*WHAT NEEDS TO BE DONE*
From the data below, copy exactly the lines that lie between the one holding "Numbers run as" and the one holding "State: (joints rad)", including both, and nothing more.
━━━━━━━━━━━━━━━━
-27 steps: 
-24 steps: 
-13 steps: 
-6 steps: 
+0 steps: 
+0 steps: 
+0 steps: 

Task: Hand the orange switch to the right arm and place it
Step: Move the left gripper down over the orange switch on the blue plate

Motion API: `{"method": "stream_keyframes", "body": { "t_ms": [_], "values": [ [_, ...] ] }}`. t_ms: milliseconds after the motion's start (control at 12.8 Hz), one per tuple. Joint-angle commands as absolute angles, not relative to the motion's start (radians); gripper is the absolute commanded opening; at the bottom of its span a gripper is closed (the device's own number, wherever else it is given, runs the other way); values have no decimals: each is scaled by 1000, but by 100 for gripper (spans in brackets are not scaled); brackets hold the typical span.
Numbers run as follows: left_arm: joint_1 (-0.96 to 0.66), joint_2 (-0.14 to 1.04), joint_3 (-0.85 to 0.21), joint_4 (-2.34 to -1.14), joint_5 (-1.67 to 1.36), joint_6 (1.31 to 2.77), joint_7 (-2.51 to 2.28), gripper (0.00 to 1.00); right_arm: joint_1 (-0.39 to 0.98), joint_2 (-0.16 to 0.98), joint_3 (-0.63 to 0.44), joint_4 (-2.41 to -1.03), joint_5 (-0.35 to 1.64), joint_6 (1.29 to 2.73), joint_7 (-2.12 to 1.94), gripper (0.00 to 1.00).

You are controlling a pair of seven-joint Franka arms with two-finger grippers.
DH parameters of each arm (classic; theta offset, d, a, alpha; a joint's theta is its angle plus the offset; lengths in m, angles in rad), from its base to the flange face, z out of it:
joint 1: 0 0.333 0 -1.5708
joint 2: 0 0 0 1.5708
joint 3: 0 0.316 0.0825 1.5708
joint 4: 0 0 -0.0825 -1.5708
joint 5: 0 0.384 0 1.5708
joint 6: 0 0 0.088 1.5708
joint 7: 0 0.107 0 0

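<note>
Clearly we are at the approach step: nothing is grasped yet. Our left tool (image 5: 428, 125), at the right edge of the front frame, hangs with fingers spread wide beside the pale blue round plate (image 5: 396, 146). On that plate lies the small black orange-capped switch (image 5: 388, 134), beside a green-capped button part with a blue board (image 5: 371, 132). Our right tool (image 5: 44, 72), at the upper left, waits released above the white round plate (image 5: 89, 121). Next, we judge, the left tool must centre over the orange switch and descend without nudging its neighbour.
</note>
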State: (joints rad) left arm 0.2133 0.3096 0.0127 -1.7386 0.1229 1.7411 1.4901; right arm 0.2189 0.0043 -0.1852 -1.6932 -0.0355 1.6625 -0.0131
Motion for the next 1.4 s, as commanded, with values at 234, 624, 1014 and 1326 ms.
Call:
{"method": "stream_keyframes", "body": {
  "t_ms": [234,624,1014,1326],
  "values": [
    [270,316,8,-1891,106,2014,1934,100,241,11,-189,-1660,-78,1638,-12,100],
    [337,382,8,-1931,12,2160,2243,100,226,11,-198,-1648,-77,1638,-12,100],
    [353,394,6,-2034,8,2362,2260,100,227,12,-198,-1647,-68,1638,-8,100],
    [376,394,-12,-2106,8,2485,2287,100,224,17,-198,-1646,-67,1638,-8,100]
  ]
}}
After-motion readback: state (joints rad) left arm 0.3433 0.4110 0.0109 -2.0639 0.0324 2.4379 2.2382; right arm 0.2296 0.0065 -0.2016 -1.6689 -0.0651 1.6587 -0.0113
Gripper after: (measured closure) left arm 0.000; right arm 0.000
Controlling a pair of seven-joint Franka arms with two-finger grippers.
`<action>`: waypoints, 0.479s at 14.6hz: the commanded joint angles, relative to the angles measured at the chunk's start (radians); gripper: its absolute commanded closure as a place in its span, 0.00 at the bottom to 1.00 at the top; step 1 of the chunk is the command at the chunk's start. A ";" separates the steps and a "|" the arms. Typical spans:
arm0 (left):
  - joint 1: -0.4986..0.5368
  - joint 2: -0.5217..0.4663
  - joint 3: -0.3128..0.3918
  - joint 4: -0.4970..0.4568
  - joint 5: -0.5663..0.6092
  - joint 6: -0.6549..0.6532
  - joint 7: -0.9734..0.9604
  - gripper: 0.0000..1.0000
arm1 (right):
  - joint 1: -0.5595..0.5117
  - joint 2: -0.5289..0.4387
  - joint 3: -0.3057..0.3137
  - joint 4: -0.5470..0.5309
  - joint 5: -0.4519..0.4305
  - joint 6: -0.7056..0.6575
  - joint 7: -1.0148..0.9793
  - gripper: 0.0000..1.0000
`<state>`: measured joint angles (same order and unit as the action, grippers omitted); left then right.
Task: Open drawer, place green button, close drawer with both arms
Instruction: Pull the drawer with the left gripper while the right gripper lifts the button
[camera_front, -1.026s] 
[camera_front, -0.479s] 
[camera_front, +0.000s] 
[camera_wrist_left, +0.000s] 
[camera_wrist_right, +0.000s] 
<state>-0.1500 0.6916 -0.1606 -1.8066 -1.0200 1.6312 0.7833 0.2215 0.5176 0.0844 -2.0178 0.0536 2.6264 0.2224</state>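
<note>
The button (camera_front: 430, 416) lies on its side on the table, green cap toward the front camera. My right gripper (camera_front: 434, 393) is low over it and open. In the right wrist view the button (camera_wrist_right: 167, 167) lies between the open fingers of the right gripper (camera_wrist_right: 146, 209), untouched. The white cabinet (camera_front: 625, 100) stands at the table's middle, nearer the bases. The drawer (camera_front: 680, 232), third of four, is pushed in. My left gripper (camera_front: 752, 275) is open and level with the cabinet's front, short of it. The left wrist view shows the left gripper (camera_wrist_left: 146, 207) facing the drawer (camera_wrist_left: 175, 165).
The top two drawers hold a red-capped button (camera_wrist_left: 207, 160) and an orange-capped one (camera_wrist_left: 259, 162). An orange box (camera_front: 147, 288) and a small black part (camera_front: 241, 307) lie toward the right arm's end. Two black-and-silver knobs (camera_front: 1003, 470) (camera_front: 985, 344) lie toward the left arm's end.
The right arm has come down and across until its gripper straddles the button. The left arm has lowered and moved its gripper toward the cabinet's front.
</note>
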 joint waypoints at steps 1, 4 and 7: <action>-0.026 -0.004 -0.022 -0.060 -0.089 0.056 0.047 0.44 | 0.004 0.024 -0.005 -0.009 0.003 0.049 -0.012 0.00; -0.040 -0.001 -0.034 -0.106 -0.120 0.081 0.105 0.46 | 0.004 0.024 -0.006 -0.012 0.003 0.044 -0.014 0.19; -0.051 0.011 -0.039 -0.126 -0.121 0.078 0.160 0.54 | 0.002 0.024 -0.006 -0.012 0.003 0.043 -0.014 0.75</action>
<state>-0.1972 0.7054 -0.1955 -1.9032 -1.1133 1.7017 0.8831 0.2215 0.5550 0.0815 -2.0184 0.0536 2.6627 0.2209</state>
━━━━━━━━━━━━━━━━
*RESPONSE BOX*
Numbers run as follows: left_arm: joint_1 (-0.96 to 0.66), joint_2 (-0.14 to 1.04), joint_3 (-0.85 to 0.21), joint_4 (-2.34 to -1.14), joint_5 (-1.67 to 1.36), joint_6 (1.31 to 2.77), joint_7 (-2.51 to 2.28), gripper (0.00 to 1.00); right_arm: joint_1 (-0.39 to 0.98), joint_2 (-0.16 to 0.98), joint_3 (-0.63 to 0.44), joint_4 (-2.41 to -1.03), joint_5 (-0.35 to 1.64), joint_6 (1.29 to 2.73), joint_7 (-2.12 to 1.94), gripper (0.00 to 1.00).

You are controlling a pair of seven-joint Franka arms with two-finger grippers.
DH parameters of each arm (classic; theta offset, d, a, alpha; a joint's theta is its angle plus the offset; lengths in m, angles in rad), from its base to the flange face, z out of it:
joint 1: 0 0.333 0 -1.5708
joint 2: 0 0 0 1.5708
joint 3: 0 0.316 0.0825 1.5708
joint 4: 0 0 -0.0825 -1.5708
joint 5: 0 0.384 0 1.5708
joint 6: 0 0 0.088 1.5708
joint 7: 0 0.107 0 0

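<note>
Clearly we are at the approach step: nothing is grasped yet. Our left tool (image 5: 428, 125), at the right edge of the front frame, hangs with fingers spread wide beside the pale blue round plate (image 5: 396, 146). On that plate lies the small black orange-capped switch (image 5: 388, 134), beside a green-capped button part with a blue board (image 5: 371, 132). Our right tool (image 5: 44, 72), at the upper left, waits released above the white round plate (image 5: 89, 121). Next, we judge, the left tool must centre over the orange switch and descend without nudging its neighbour.
</note>
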State: (joints rad) left arm 0.2133 0.3096 0.0127 -1.7386 0.1229 1.7411 1.4901; right arm 0.2189 0.0043 -0.1852 -1.6932 -0.0355 1.6625 -0.0131

No further answer is required.